YOUR ASSIGNMENT. Reproduce each line below without any alteration.

SOURCE MATERIAL.
───

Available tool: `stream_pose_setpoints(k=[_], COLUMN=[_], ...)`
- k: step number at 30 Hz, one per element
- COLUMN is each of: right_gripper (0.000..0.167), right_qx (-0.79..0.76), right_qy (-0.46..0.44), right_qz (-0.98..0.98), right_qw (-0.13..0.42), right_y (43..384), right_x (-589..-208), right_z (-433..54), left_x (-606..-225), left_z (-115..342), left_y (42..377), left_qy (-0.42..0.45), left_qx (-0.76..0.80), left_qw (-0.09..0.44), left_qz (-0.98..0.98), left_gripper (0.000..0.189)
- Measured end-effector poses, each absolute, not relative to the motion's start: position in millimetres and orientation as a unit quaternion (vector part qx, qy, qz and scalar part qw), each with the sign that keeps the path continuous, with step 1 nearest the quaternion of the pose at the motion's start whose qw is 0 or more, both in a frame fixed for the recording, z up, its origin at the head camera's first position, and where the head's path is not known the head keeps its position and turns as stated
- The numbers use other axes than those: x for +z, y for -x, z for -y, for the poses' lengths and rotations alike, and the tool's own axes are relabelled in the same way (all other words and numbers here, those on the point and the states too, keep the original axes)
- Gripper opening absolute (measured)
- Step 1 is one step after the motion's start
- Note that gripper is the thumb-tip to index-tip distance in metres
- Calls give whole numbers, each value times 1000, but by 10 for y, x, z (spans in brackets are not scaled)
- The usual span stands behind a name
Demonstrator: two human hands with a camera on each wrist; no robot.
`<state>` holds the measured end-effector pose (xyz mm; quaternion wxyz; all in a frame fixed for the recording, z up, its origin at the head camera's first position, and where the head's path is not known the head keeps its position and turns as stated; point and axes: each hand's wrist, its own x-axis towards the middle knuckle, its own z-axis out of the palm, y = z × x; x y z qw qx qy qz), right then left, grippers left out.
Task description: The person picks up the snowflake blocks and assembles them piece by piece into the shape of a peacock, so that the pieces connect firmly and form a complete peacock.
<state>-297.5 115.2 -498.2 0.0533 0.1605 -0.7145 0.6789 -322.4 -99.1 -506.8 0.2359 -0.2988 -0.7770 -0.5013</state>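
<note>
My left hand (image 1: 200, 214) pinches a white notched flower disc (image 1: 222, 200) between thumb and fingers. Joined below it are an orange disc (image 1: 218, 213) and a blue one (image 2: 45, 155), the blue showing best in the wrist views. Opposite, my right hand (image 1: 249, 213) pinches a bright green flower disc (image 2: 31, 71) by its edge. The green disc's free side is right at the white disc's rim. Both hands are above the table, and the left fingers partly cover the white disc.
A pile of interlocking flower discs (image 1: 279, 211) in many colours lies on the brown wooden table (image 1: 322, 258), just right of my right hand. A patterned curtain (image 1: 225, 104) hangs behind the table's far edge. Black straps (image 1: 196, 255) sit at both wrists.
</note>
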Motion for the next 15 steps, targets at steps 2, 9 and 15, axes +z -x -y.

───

ANSWER TO THIS PROBLEM.
Available tool: `stream_pose_setpoints(k=[_], COLUMN=[_], ...)`
- k: step number at 30 Hz, one per element
- COLUMN is each of: right_gripper (0.000..0.167), right_qx (-0.79..0.76), right_qy (-0.46..0.44), right_qz (-0.98..0.98), right_qw (-0.13..0.42), right_y (43..384), right_x (-589..-208), right_z (-433..54), left_x (-606..-225), left_z (-115..342), left_y (42..377), left_qy (-0.42..0.45), left_qx (-0.76..0.80), left_qw (-0.09..0.44), left_qz (-0.98..0.98), left_gripper (0.000..0.189)
- Measured end-effector poses, each absolute, not relative to the motion's start: position in millimetres and orientation as a unit quaternion (vector part qx, qy, qz and scalar part qw), each with the sign that keeps the path continuous, with step 1 nearest the quaternion of the pose at the motion's start whose qw is 0 or more, both in a frame fixed for the recording, z up, its origin at the head camera's first position, and where the head's path is not known the head keeps its position and turns as stated
- The numbers use other axes than those: x for +z, y for -x, z for -y, for the poses' lengths and rotations alike, and the tool's own axes are relabelled in the same way (all other words and numbers here, those on the point and the states too, keep the original axes)
- Gripper opening absolute (measured)
- Step 1 is one step after the motion's start
- Note that gripper is the thumb-tip to index-tip distance in metres
- Calls give whole numbers, each value times 1000, but by 10 for y, x, z (spans in brackets are not scaled)
- The usual span stands behind a name
Demonstrator: two human hands with a camera on each wrist; no robot.
`<state>` holds the measured end-effector pose (xyz mm; quaternion wxyz; all in a frame fixed for the recording, z up, its origin at the head camera's first position, and where the head's path is not known the head keeps its position and turns as stated; point and axes: each hand's wrist, its own x-axis towards the middle knuckle, its own z-axis out of the palm, y = z × x; x y z qw qx qy qz), right then left, grippers left out.
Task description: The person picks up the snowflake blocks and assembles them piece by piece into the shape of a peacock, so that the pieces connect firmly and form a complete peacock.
<state>-297.5 115.2 -498.2 0.0533 0.1605 -0.7145 0.6789 -322.4 -99.1 -506.8 0.2359 -0.2988 -0.7770 -0.5013</state>
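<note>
My left hand (image 1: 200, 214) pinches a white notched flower disc (image 1: 222, 200) between thumb and fingers. Joined below it are an orange disc (image 1: 218, 213) and a blue one (image 2: 45, 155), the blue showing best in the wrist views. Opposite, my right hand (image 1: 249, 213) pinches a bright green flower disc (image 2: 31, 71) by its edge. The green disc's free side is right at the white disc's rim. Both hands are above the table, and the left fingers partly cover the white disc.
A pile of interlocking flower discs (image 1: 279, 211) in many colours lies on the brown wooden table (image 1: 322, 258), just right of my right hand. A patterned curtain (image 1: 225, 104) hangs behind the table's far edge. Black straps (image 1: 196, 255) sit at both wrists.
</note>
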Motion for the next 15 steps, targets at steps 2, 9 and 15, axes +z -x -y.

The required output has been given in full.